India witnessed a new record-low solar power tariff in one of the recently concluded national level tenders. The new tariff bid is 3% lower than the previous record-low bid which was first discovered in 2017 and then twice in 2018.
The Solar Energy Corporation of India (SECI) bid out 2 gigawatts of solar power capacity late last month in an auction dominated by foreign project developers. Spanish, Italian, French, German, and British companies bagged sizeable shares in the tender while quoting aggressively low tariffs. The lowest tariff bid was submitted by Solarpack, a Spanish developer. The company submitted a bid to develop 300 megawatts of capacity at Rs 2.36 (US¢3.16) per kilowatt hour. The previous low in India’s solar power sector was Rs 2.44 (US¢3.27) per kilowatt hour. The tariff was quoted by Acme Cleantech in three different tenders.

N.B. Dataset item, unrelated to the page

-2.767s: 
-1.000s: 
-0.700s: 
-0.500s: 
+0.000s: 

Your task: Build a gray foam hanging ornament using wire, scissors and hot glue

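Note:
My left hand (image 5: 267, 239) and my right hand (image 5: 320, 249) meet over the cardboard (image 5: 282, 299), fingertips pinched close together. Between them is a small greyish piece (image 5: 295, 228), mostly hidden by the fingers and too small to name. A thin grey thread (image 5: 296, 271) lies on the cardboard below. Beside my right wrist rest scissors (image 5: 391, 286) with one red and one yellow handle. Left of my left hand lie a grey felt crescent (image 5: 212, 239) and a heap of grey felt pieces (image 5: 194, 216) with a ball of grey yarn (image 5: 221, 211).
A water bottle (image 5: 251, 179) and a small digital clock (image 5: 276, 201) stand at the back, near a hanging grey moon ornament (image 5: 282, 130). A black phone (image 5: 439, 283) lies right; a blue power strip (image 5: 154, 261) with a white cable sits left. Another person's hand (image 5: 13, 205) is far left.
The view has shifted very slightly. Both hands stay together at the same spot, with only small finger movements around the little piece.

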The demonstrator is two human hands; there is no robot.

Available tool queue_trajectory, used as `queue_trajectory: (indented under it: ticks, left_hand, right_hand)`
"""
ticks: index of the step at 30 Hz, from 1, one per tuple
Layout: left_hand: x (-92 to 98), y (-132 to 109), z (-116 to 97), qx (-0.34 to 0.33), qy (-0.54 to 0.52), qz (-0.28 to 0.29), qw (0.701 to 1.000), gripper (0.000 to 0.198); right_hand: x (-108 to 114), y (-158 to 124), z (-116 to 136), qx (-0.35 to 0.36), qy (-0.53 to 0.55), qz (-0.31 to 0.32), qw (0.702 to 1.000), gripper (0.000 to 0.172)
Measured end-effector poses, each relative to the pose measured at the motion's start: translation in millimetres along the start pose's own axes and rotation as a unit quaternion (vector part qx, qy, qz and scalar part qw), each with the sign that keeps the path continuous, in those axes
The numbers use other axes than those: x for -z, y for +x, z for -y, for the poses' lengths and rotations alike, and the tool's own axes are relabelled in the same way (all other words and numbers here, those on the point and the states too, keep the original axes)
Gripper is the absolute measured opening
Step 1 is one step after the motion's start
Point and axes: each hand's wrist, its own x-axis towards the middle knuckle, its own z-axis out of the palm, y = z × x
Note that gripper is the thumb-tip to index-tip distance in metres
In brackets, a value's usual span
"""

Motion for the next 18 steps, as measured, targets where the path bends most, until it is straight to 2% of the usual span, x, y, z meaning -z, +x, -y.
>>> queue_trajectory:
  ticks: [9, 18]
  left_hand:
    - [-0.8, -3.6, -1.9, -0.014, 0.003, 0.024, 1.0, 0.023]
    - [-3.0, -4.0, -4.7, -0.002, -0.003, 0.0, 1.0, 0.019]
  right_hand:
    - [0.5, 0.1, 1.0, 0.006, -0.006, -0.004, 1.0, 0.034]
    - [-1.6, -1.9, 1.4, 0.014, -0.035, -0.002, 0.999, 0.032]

Apart from Solarpack, the Indian subsidiaries of Enel Green Power, Eden Renewable, and ib vogt secured large capacities in the highly contested auction. Each of these companies had bid to develop 300 megawatts of capacity. Canada-based Amp Energy Group secured a 100-megawatt project. One of India’s largest renewable energy companies — ReNew Power — bid for 1,200 megawatts but could only manage to secure 400 megawatts. Solarpack and Enel Green Power issued press releases with details of project capacities and associated capital cost. The two companies are expected to invest over US$300 million to develop these projects.
Signs of a highly competitive auction were visible when interested developers submitted their initial capacity bids. Against an offered capacity of 2 gigawatts, 11 developers had committed to develop nearly 5.3 gigawatts of capacity. India’s largest power generation company, NTPC Limited, had submitted a bid to develop 1,180 megawatts. Some major companies that had initially expressed interest in the tender but either did not participate in the auction or failed to bag any capacity include O2 Power, Tata Power Renewables, Azure Power, and NTPC.
While Azure Power, Tata Power Renewables, and NTPC submitted bids in the initial round, they did not participate or manage to secure any capacity during the financial bidding round. A few other major developers stayed away from the tender entirely. Acme Cleantech, Hero Future Energies, and Adani Green Energy are some of the leading domestic developers that decided not to participate. Some of the Indian developers have been struggling financially for the last few years.